Des deux personnages du film, incontestablement Omar Sy joue le second rôle. Le premier est interprété par l’un des meilleurs acteurs français, avec Depardieu, Auteuil et Dujardin, François Cluzet. Nous nous étions alors étonnés que Sy soit bombardé à la troisième place des «Français les plus aimés des Français», exclusivement du fait de sa prestation dans le film Les Intouchables, alors que Cluzet, remarquable dans ce film, n’apparaissait en fait qu’à la 45e place du même classement. Serait-ce que les Français ne l’aiment pas vraiment parce qu’il est Blanc. Qui peut croire ça dans une République comme la nôtre? Et pourtant si Cluzet avait été dans la salle lors de la remise du César à Omar Sy comment éviter de lui décerner au moins un prix ex-aequo? Ce qui sans doute eût fait de l’ombre au triomphe du jeune Mauritano-Sénégalais. En d’autres termes, pour que Sy fût couronné, il fallait que Cluzet ne fût pas là. Voilà bien où nous conduit la diversité: Cluzet n’était pas là… «pour des raisons personnelles». Lesquelles? Dans ce milieu ordinairement fouineur jusqu’au voyeurisme, nul ne s’y intéressa. Pourtant ce film était nominé neuf fois. Etrange que le principal acteur, cependant annoncé et nominé lui-même, ait brusquement fait faux bond. Alors que, de surcroît, s’il fut par le passé à 8 reprises nominé, il n’a obtenu qu’un seul César en 2007 pour Ne le dis à personne. Le contentieux est donc lourd.

 

OU L’ON RETROUVE LE PARTI COMMUNISTE

 

Il n’y a pas de hasard dans la résonance existant entre la «discrimination positive» en plein essor qui se répand dans le spectacle comme dans le sport (lire ci-dessous) et les professions de foi métisses et multiraciales hurlées dans ses meetings par Jean- Luc Melenchon. Elles relèvent les unes et les autres de la même volonté d’en finir, ainsi que le clamait l’activiste maghrébine Houria Bouteldja, avec «la suprématie blanche et chrétienne» qui n’a pas été totalement éradiquée de ce pays. 

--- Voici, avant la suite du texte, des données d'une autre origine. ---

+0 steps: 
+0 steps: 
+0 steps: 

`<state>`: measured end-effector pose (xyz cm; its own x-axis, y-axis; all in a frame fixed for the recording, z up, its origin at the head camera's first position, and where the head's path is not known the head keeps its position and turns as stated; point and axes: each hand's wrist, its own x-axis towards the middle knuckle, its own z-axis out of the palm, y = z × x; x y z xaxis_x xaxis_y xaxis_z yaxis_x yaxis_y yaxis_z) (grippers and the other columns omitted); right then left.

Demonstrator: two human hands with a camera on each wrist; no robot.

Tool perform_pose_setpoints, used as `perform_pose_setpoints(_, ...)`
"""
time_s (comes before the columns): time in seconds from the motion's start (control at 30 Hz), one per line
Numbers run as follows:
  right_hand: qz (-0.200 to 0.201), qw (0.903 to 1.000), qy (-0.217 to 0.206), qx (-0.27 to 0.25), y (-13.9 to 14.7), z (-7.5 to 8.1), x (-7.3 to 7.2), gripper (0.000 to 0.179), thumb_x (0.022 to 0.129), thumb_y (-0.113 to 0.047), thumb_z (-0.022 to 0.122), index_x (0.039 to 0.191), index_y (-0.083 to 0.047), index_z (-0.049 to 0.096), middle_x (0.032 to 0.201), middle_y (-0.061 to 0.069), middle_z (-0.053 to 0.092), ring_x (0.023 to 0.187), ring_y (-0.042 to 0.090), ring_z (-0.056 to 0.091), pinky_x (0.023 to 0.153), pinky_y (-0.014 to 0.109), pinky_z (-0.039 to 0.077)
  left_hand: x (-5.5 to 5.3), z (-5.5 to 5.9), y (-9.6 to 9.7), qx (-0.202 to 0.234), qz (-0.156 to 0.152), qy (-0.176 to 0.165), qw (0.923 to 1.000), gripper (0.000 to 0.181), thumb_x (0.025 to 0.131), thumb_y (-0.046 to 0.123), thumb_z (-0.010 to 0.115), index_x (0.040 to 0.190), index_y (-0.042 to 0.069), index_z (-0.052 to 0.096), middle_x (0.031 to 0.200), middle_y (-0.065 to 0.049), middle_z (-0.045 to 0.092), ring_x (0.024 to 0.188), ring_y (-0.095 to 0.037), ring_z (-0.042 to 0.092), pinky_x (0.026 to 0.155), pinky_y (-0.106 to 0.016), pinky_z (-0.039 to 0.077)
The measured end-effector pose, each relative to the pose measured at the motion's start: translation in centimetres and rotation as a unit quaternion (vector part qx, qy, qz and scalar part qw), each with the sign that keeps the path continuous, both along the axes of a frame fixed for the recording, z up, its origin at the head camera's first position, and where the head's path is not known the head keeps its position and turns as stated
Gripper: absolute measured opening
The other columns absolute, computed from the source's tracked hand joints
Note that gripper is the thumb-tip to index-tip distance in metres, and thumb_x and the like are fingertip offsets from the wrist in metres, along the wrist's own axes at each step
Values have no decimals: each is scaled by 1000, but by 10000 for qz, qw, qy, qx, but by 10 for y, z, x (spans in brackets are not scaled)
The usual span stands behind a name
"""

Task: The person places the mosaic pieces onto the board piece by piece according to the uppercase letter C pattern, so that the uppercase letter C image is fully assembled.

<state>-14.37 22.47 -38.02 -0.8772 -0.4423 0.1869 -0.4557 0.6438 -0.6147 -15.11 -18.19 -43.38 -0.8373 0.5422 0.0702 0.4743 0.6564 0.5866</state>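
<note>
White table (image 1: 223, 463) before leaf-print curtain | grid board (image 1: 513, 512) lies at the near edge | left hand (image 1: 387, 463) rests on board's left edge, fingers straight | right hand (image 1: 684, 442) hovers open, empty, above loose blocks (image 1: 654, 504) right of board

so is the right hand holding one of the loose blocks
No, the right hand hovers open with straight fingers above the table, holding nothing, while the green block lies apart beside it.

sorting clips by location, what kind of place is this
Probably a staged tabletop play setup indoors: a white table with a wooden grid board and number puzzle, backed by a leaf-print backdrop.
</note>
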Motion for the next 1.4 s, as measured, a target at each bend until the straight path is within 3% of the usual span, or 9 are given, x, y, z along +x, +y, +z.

En 1912, il y a exactement un siècle, paraissait aux Etats-Unis Un programme racial pour le 20esiècle(1), ouvrage écrit par Israël Cohen (1879-1961), auteur communiste et sioniste prolifique qui fut secrétaire général de l’Organisation Sioniste créée en 1897 par Théodore Herzl, devenue en 1960 l’Organisation Sioniste Mondiale: «Nous devons comprendre, peut-on lire, que l’arme la plus puissante que possède notre parti est la tension raciale. En imprimant dans la conscience des races de couleur que pendant des siècles elles ont été opprimées par les Blancs, nous pouvons les insérer dans le programme du Parti Communiste. En Amérique nous recherchons une victoire subtile. Tandis que nous soulèverons la minorité noire contre les Blancs, nous instillerons dans ces derniers un complexe de culpabilité dû à leur exploitation des Nègres. Nous aiderons ceux-ci à s’élever dans tous les domaines de la vie, dans les métiers et dans le monde du sport et du spectacle. Y acquérant du prestige, le Noir pourra se marier avec des Blanches, mettant en mouvement un processus qui nous livrera l’Amérique».


Tout cela, n’est-ce pas, relève de la théorie du complot et, de ce fait, doit être rejeté. Il n’empêche, nous continuons à ne pas comprendre selon quel racisme acceptable Noah, Zidane et Sy seraient «les Français préférés des Français». Comme nous ne comprenons pas pourquoi brusquement tous nos grands acteurs cesseraient d’être Européens et les musiques traditionnelles très riches de nos régions en ayant été expulsées, seules les mousek du monde auraient droit d’expression sur Radio-France

 

René BLANC.

_____

 

Parce que les contrôleurs sionistes prétendent que ce texte est un faux, aucun Parti Communiste n’ayant existé avant 1919, on dira ici simplement que c’est jouer sur les mots. Depuis 40ans d’innombrables précurseurs du Parti Communiste existaient déjà en Occident comme le Sozialdemokratische Arbeiterpartei (SDAP) allemand, fondé en 1869 à Eisenach par les communistes August Bebel et Wilhelm Liebknecht.